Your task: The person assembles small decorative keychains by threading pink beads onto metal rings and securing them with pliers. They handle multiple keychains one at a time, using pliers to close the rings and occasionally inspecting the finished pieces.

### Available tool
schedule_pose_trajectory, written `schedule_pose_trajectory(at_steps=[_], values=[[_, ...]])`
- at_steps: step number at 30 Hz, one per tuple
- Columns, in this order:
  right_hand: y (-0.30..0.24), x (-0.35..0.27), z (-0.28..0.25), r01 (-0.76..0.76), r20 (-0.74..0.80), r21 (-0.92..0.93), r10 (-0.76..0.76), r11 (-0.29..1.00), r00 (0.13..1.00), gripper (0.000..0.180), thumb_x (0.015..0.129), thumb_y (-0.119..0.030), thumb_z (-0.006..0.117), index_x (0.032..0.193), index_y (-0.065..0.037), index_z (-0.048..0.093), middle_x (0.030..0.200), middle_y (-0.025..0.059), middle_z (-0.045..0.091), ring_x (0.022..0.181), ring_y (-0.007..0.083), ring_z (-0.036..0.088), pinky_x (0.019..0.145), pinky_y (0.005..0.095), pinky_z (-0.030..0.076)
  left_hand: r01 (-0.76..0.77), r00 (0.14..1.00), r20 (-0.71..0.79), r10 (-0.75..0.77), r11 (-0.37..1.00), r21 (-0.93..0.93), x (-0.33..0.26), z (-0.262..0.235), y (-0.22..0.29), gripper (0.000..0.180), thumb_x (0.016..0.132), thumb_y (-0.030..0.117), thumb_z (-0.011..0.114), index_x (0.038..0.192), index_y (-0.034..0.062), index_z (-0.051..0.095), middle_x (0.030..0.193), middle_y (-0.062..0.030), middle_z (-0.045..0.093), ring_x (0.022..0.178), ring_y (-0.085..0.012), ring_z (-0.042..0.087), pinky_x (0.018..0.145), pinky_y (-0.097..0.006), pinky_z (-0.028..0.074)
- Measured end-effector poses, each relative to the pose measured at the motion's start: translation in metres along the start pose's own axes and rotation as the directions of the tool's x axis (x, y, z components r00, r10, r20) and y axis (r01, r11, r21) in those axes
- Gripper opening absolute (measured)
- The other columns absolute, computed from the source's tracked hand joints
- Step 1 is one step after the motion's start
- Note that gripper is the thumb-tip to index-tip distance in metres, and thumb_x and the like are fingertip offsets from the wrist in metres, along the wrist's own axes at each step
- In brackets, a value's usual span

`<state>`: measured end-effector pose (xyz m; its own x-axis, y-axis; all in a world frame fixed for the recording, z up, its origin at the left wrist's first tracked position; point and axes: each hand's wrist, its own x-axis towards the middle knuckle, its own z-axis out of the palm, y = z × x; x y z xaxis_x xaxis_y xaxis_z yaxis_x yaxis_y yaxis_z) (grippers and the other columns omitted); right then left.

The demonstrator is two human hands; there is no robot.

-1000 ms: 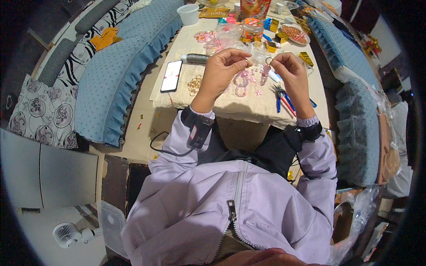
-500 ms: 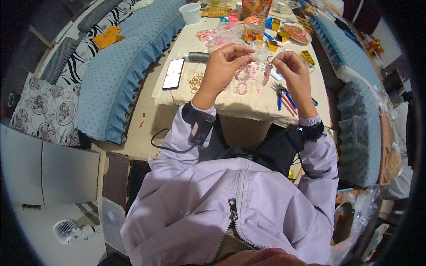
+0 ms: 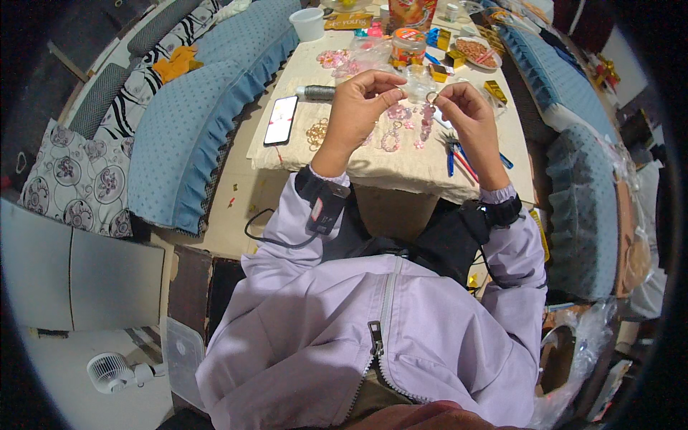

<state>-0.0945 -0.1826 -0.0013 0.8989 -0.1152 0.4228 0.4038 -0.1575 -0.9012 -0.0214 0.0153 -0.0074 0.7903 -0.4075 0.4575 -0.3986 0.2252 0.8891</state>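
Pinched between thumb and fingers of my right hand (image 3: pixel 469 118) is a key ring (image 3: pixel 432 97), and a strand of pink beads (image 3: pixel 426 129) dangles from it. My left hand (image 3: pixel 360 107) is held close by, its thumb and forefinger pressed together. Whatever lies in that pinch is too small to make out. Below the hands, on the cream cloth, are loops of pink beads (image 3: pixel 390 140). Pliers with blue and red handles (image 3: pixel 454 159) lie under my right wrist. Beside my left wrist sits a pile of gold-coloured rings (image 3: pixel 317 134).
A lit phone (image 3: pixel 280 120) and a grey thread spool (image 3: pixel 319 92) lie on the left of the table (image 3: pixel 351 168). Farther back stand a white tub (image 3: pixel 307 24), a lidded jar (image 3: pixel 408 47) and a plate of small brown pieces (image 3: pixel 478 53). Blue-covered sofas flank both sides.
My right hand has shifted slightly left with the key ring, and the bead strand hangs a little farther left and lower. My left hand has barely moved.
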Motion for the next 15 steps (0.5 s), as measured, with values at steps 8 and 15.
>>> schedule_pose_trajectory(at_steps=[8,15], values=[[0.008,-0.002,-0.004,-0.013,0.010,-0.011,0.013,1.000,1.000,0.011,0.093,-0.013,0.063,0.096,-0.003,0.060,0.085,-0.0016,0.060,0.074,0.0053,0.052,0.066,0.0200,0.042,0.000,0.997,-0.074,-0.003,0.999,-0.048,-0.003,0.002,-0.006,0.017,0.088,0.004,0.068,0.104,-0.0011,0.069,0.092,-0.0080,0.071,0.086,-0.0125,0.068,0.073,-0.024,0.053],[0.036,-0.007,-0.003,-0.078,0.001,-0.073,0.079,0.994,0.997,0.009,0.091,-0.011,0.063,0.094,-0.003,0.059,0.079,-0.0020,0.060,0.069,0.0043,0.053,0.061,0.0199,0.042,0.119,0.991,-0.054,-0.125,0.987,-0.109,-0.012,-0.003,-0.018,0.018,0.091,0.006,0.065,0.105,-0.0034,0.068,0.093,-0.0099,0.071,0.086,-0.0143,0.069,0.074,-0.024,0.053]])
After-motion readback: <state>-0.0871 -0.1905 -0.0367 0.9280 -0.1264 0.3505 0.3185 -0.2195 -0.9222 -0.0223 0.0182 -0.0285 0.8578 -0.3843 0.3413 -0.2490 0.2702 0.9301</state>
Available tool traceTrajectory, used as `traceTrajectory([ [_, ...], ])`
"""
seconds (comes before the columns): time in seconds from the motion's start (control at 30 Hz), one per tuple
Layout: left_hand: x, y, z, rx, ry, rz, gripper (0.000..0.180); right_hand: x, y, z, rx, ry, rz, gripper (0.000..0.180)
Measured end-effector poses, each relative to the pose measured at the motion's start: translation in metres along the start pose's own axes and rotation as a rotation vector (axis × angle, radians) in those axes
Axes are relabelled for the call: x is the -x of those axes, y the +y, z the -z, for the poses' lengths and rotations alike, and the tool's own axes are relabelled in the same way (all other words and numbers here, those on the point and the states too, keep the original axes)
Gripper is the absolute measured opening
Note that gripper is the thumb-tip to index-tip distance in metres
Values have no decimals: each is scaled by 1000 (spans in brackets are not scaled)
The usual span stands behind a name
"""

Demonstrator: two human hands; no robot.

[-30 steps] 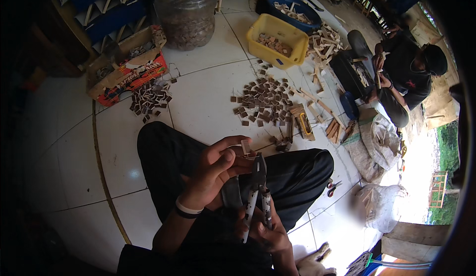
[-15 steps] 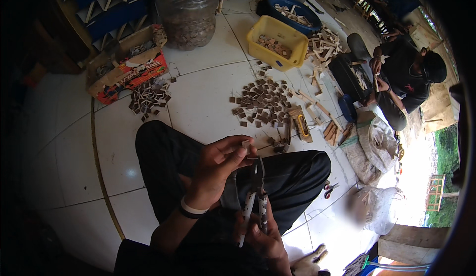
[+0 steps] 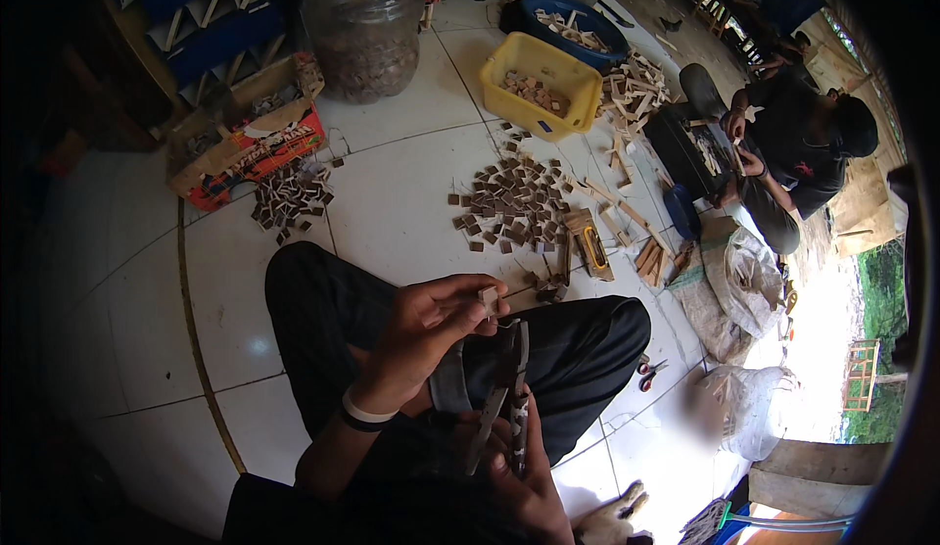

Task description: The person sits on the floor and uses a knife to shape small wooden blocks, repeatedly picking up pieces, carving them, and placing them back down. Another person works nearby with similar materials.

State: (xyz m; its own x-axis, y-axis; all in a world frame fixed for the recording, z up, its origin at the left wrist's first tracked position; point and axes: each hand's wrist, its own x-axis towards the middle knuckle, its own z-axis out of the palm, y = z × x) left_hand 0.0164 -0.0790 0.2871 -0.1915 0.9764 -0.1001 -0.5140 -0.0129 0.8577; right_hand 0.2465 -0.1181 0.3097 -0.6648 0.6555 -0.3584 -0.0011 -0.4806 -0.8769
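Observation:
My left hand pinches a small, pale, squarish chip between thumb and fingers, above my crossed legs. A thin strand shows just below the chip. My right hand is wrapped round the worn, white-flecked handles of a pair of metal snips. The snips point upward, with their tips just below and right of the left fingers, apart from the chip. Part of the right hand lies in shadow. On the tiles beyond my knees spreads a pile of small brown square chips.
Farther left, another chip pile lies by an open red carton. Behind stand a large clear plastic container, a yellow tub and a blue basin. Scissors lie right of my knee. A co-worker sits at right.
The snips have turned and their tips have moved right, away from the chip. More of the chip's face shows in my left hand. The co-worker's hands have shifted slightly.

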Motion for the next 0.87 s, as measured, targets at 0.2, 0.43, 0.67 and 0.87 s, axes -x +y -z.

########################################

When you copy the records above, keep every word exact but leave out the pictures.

Your task: The person assembles small decorative keychains by threading pink beads onto metal rings and securing them with pliers. They handle multiple keychains one at a time, using pliers to close the rings and occasionally inspecting the finished pieces.

### Available tool
schedule_pose_trajectory, written `schedule_pose_trajectory(at_steps=[_], values=[[_, ...]])`
- at_steps: step number at 30 Hz, one per tuple
- Columns, in this order:
  right_hand: y (-0.30..0.24), x (-0.35..0.27), z (-0.28..0.25), r01 (-0.76..0.76), r20 (-0.74..0.80), r21 (-0.92..0.93), r10 (-0.76..0.76), r11 (-0.29..1.00), r00 (0.13..1.00), gripper (0.000..0.180), thumb_x (0.015..0.129), thumb_y (-0.119..0.030), thumb_z (-0.006..0.117), index_x (0.032..0.193), index_y (-0.065..0.037), index_z (-0.048..0.093), middle_x (0.030..0.200), middle_y (-0.025..0.059), middle_z (-0.045..0.091), ring_x (0.022..0.181), ring_y (-0.007..0.083), ring_z (-0.036..0.088), pinky_x (0.019..0.145), pinky_y (0.005..0.095), pinky_z (-0.030..0.076)
  left_hand: r01 (-0.76..0.77), r00 (0.14..1.00), r20 (-0.71..0.79), r10 (-0.75..0.77), r11 (-0.37..1.00), r21 (-0.93..0.93), x (-0.33..0.26), z (-0.262..0.235), y (-0.22..0.29), gripper (0.000..0.180), thumb_x (0.016..0.132), thumb_y (-0.030..0.117), thumb_z (-0.011..0.114), index_x (0.038..0.192), index_y (-0.034..0.062), index_z (-0.051..0.095), middle_x (0.030..0.193), middle_y (-0.062..0.030), middle_z (-0.045..0.093), ring_x (0.022..0.178), ring_y (-0.085..0.012), ring_z (-0.042..0.087), pinky_x (0.018..0.145), pinky_y (-0.097..0.006), pinky_z (-0.028..0.074)
- Measured end-effector poses, each relative to the pose measured at the motion's start: translation in metres along the start pose's own axes and rotation as the directions of the tool's x axis (x, y, z components r00, r10, r20) and y axis (r01, r11, r21) in those axes
- Gripper opening absolute (measured)
- The other columns absolute, computed from the source's tracked hand joints
- Step 1 is one step after the motion's start
- Note that gripper is the thumb-tip to index-tip distance in metres, and thumb_x and the like are fingertip offsets from the wrist in metres, along the wrist's own axes at each step
- In brackets, a value's usual span

`<state>`: measured end-effector pose (xyz m; its own x-axis, y-axis; all in a world frame fixed for the recording, z up, its origin at the left wrist's first tracked position; point and axes: each hand's wrist, its own x-axis towards the middle knuckle, its own z-axis out of the palm, y = z × x; x y z xaxis_x xaxis_y xaxis_z yaxis_x yaxis_y yaxis_z) (grippers and the other columns omitted); right then left.

The demonstrator is two human hands; there is no robot.

-1000 ms: 
-500 ms: 
+0 ms: 

<state>-0.0945 -0.1826 -0.0013 0.8989 -0.1152 0.4228 0.4038 -0.1575 -0.9012 -0.0214 0.0153 -0.0074 0.7903 -0.4075 0.4575 -0.3986 0.2252 0.8891</state>
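Pinched between thumb and fingers of my right hand (image 3: pixel 469 118) is a key ring (image 3: pixel 432 97), and a strand of pink beads (image 3: pixel 426 129) dangles from it. My left hand (image 3: pixel 360 107) is held close by, its thumb and forefinger pressed together. Whatever lies in that pinch is too small to make out. Below the hands, on the cream cloth, are loops of pink beads (image 3: pixel 390 140). Pliers with blue and red handles (image 3: pixel 454 159) lie under my right wrist. Beside my left wrist sits a pile of gold-coloured rings (image 3: pixel 317 134).
A lit phone (image 3: pixel 280 120) and a grey thread spool (image 3: pixel 319 92) lie on the left of the table (image 3: pixel 351 168). Farther back stand a white tub (image 3: pixel 307 24), a lidded jar (image 3: pixel 408 47) and a plate of small brown pieces (image 3: pixel 478 53). Blue-covered sofas flank both sides.
My right hand has shifted slightly left with the key ring, and the bead strand hangs a little farther left and lower. My left hand has barely moved.
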Motion for the next 15 steps (0.5 s), as measured, with values at steps 8 and 15.
>>> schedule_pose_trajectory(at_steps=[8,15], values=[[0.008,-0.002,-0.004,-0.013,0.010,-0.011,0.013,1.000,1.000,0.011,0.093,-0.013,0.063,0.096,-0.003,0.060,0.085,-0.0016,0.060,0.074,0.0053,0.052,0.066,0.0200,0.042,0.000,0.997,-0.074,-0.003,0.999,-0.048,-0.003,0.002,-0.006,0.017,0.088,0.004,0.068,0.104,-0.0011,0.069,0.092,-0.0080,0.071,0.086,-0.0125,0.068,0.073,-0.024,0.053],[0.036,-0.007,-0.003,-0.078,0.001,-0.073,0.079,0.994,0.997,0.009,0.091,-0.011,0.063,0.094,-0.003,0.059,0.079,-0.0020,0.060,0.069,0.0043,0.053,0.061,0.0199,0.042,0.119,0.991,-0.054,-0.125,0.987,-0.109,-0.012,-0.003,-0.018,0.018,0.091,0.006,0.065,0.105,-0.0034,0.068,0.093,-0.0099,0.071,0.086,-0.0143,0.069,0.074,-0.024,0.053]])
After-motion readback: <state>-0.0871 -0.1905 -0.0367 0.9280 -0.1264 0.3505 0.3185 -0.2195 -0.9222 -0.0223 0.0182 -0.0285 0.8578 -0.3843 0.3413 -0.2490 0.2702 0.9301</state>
Available tool traceTrajectory, used as `traceTrajectory([ [_, ...], ])`
"""
seconds (comes before the columns): time in seconds from the motion's start (control at 30 Hz), one per tuple
Layout: left_hand: x, y, z, rx, ry, rz, gripper (0.000..0.180); right_hand: x, y, z, rx, ry, rz, gripper (0.000..0.180)
Measured end-effector poses, each relative to the pose measured at the motion's start: translation in metres along the start pose's own axes and rotation as a rotation vector (axis × angle, radians) in those axes
Axes are relabelled for the call: x is the -x of those axes, y the +y, z the -z, for the poses' lengths and rotations alike, and the tool's own axes are relabelled in the same way (all other words and numbers here, those on the point and the states too, keep the original axes)
Gripper is the absolute measured opening
Note that gripper is the thumb-tip to index-tip distance in metres
Values have no decimals: each is scaled by 1000 (spans in brackets are not scaled)
The usual span stands behind a name
"""

Demonstrator: two human hands; no robot.

[-30 steps] 
[-15 steps] 
[+0 steps] 

Task description: The person sits on the floor and uses a knife to shape small wooden blocks, repeatedly picking up pieces, carving them, and placing them back down. Another person works nearby with similar materials.

State: (xyz m; its own x-axis, y-axis; all in a world frame fixed for the recording, z up, its origin at the left wrist's first tracked position; point and axes: each hand's wrist, its own x-axis towards the middle knuckle, its own z-axis out of the palm, y = z × x) left_hand 0.0164 -0.0790 0.2871 -0.1915 0.9764 -0.1001 -0.5140 -0.0129 0.8577; right_hand 0.2465 -0.1181 0.3097 -0.6648 0.6555 -0.3584 -0.0011 -0.4806 -0.8769
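Observation:
My left hand pinches a small, pale, squarish chip between thumb and fingers, above my crossed legs. A thin strand shows just below the chip. My right hand is wrapped round the worn, white-flecked handles of a pair of metal snips. The snips point upward, with their tips just below and right of the left fingers, apart from the chip. Part of the right hand lies in shadow. On the tiles beyond my knees spreads a pile of small brown square chips.
Farther left, another chip pile lies by an open red carton. Behind stand a large clear plastic container, a yellow tub and a blue basin. Scissors lie right of my knee. A co-worker sits at right.
The snips have turned and their tips have moved right, away from the chip. More of the chip's face shows in my left hand. The co-worker's hands have shifted slightly.
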
Motion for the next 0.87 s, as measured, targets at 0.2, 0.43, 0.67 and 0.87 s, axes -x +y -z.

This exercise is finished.